Only those lines in the data below from the line containing "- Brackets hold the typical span" through the line containing "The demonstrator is", both included, should be restated word for word.

◆ Dataset entries
==================================================

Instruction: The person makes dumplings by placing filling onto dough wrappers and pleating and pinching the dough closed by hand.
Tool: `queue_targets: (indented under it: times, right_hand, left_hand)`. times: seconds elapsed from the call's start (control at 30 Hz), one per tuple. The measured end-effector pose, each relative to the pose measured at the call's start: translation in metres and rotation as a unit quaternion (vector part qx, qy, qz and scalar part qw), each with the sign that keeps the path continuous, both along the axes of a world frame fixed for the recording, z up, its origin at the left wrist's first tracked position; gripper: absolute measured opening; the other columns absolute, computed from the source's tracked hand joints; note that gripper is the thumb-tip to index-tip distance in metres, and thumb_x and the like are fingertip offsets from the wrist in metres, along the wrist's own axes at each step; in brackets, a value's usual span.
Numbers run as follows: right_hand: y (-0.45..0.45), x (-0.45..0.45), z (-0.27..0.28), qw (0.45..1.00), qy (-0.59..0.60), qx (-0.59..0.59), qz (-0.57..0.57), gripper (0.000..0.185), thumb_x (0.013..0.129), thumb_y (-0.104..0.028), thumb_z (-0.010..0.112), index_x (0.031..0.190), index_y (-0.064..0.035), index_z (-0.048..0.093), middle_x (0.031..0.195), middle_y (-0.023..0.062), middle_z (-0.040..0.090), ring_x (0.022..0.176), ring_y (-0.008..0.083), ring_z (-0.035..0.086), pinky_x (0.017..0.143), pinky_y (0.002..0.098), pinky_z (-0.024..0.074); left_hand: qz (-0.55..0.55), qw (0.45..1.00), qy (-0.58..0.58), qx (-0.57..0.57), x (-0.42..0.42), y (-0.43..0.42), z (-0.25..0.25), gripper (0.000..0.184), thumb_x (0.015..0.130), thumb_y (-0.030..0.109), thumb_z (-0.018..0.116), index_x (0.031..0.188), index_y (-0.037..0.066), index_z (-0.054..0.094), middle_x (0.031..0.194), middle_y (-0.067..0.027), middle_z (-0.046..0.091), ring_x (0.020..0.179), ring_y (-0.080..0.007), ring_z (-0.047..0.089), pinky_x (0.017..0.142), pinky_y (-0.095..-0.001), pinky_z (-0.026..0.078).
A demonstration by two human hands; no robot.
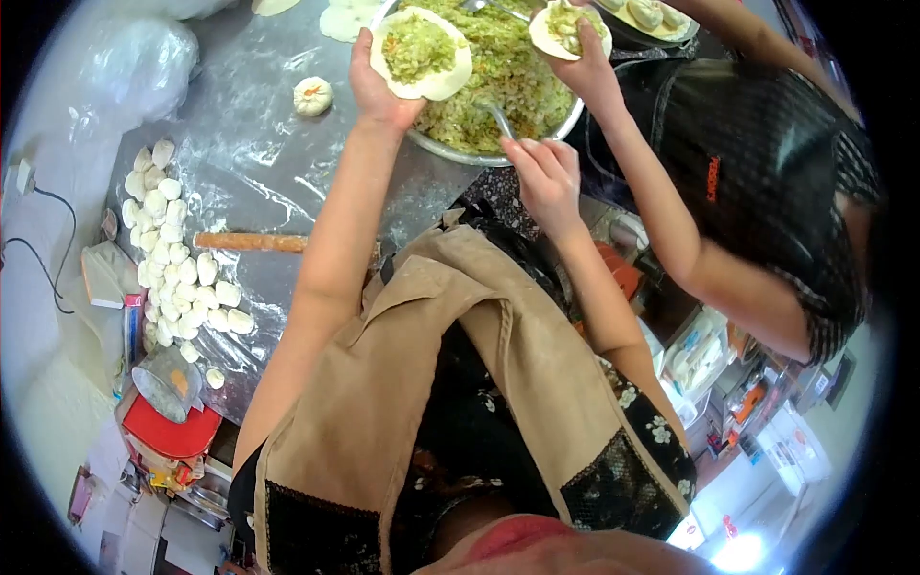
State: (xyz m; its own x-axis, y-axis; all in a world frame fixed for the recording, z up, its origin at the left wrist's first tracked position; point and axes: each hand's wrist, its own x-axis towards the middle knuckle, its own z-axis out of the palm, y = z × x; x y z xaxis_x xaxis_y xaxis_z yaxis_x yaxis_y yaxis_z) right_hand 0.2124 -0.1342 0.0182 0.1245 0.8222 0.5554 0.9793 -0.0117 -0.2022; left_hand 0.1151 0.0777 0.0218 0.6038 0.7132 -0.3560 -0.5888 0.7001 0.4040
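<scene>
My left hand point(381, 94) supports a round dough wrapper point(457, 81) on its palm and fingers, with a mound of chopped green filling point(419, 48) on top. Closed around the handle of a metal spoon point(500, 122), my right hand point(546, 180) is at the near side of a large metal bowl point(450, 153). The spoon's head dips into the vegetable filling point(527, 101) in that bowl. Across it, a co-worker's hand point(586, 72) holds another filled wrapper point(546, 40).
One pleated bun point(312, 96) sits on the floury table point(244, 153). A wooden rolling pin point(251, 242) lies left of my forearm. Several dough pieces point(177, 278) cluster at the left. Flat wrappers point(347, 19) lie at the back. The co-worker in a black apron point(728, 144) stands close on the right.
</scene>
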Motion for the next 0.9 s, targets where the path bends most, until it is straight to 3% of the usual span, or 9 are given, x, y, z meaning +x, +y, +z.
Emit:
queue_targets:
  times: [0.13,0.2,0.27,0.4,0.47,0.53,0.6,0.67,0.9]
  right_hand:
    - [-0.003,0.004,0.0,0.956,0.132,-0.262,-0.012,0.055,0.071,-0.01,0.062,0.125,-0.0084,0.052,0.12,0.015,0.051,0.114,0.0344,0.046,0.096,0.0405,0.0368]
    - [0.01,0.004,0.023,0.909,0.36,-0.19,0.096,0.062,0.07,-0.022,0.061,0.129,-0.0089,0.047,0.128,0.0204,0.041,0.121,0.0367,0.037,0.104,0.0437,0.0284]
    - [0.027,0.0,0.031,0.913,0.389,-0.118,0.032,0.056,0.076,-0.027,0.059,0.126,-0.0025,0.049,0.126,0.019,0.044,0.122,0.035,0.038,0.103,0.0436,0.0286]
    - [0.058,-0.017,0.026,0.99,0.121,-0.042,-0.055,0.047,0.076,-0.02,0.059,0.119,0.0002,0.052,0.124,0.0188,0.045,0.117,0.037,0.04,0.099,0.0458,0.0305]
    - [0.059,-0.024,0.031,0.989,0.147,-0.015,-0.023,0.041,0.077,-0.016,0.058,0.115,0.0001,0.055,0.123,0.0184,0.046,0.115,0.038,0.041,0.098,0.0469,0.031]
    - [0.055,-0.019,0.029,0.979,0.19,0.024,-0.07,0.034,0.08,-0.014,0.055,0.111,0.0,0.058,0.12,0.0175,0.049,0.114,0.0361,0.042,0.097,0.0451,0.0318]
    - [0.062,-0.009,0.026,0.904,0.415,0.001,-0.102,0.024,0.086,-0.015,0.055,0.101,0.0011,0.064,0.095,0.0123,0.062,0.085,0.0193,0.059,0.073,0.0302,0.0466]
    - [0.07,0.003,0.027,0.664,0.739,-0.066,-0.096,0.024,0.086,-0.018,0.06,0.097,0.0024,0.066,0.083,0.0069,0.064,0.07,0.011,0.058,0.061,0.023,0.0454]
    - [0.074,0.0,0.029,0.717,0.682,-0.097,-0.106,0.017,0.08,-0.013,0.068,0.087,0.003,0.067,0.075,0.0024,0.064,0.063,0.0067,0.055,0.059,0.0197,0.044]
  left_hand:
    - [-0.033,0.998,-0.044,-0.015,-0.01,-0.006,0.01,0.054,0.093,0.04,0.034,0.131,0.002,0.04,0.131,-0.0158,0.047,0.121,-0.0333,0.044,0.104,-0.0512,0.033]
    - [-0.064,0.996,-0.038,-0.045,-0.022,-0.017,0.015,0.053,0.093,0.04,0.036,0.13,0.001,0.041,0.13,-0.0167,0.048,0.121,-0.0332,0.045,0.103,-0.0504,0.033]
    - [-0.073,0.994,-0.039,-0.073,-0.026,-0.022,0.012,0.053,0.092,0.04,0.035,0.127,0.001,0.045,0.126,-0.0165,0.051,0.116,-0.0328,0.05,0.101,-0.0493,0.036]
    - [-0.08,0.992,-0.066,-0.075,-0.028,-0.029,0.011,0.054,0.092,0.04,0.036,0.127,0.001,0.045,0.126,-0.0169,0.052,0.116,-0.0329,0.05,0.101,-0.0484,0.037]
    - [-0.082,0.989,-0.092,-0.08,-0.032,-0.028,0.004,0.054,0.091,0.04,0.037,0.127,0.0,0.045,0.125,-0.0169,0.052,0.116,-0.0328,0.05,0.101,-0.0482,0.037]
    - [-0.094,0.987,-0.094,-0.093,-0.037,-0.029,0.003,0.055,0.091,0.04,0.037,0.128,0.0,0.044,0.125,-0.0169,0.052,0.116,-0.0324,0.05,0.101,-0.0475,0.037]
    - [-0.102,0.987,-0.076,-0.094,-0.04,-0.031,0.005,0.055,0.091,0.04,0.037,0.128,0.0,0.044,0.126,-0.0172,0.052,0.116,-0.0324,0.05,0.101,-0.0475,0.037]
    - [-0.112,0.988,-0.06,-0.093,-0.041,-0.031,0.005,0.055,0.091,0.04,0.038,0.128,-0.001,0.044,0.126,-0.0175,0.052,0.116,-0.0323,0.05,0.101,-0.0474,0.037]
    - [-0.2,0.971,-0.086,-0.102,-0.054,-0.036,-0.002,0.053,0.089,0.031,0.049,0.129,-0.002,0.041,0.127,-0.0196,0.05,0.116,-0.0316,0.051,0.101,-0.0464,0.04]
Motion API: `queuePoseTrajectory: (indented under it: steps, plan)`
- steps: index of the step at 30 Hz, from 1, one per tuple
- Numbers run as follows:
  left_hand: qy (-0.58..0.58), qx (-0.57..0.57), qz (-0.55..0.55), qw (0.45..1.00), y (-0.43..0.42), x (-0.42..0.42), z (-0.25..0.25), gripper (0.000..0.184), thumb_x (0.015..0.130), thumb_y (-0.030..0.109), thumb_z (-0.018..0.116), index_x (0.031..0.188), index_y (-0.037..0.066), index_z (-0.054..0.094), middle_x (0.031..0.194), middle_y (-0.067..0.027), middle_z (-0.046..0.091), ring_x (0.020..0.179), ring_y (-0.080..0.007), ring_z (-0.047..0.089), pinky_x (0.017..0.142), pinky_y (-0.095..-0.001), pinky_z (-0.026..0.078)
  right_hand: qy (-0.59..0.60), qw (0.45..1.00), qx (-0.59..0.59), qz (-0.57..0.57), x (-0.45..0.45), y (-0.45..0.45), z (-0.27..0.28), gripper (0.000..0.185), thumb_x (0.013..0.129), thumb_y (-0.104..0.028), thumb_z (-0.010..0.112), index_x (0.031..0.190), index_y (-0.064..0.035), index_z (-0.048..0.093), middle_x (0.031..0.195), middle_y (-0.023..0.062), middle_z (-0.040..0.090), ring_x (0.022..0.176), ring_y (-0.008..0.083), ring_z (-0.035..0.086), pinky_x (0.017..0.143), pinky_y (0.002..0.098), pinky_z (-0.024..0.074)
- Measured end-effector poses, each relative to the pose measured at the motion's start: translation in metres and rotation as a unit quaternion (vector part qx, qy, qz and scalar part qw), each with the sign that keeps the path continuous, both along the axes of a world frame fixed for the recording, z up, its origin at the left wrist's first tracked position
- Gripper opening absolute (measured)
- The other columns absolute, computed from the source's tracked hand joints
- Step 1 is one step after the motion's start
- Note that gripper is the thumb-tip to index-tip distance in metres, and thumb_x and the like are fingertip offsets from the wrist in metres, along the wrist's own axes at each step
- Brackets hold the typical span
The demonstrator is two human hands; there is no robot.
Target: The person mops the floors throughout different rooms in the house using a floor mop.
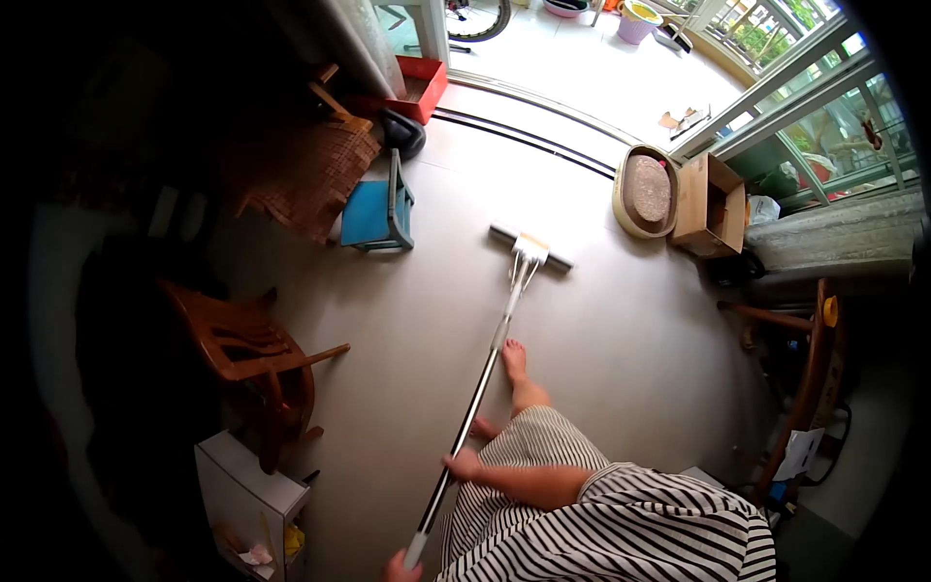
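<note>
A long-handled sponge mop (476, 398) slants across the floor, its wide head (530, 248) lying flat on the tiles ahead of my bare feet. My right hand (465, 464) is wrapped round the dark middle part of the pole. At the lower edge of the view, my left hand (401, 568) is closed at the pale grip on the pole's upper end, partly cut off by the frame.
Left stand a blue-seated small chair (367, 213), a wooden chair (254, 344) and a white cabinet (254, 470). An oval basin (621, 207) and cardboard box (706, 209) sit right, near the door track (524, 143). A red tray (434, 95) lies beyond; wooden furniture (813, 373) stands far right.
</note>
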State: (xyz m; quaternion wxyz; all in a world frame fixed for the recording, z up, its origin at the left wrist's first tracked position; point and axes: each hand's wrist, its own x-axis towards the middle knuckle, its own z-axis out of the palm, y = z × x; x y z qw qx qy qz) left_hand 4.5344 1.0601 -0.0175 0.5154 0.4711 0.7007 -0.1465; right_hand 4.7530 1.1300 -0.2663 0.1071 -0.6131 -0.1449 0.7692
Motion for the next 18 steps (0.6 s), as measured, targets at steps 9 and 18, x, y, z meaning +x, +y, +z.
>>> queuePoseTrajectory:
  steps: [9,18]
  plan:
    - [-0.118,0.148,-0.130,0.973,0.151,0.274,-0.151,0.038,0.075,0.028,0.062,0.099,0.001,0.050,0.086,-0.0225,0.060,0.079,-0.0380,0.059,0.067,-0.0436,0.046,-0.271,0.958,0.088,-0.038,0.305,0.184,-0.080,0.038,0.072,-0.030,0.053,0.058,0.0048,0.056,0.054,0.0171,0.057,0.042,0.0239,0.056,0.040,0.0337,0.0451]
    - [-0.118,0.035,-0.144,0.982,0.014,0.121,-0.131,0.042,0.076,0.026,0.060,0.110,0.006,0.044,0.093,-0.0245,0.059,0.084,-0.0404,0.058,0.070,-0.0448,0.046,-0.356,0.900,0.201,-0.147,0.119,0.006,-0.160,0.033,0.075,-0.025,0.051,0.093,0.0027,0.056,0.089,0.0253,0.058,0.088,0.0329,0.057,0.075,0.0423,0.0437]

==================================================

◆ Output of the task
- Brackets hold the typical span
The demonstrator is two human hands; there is no robot.

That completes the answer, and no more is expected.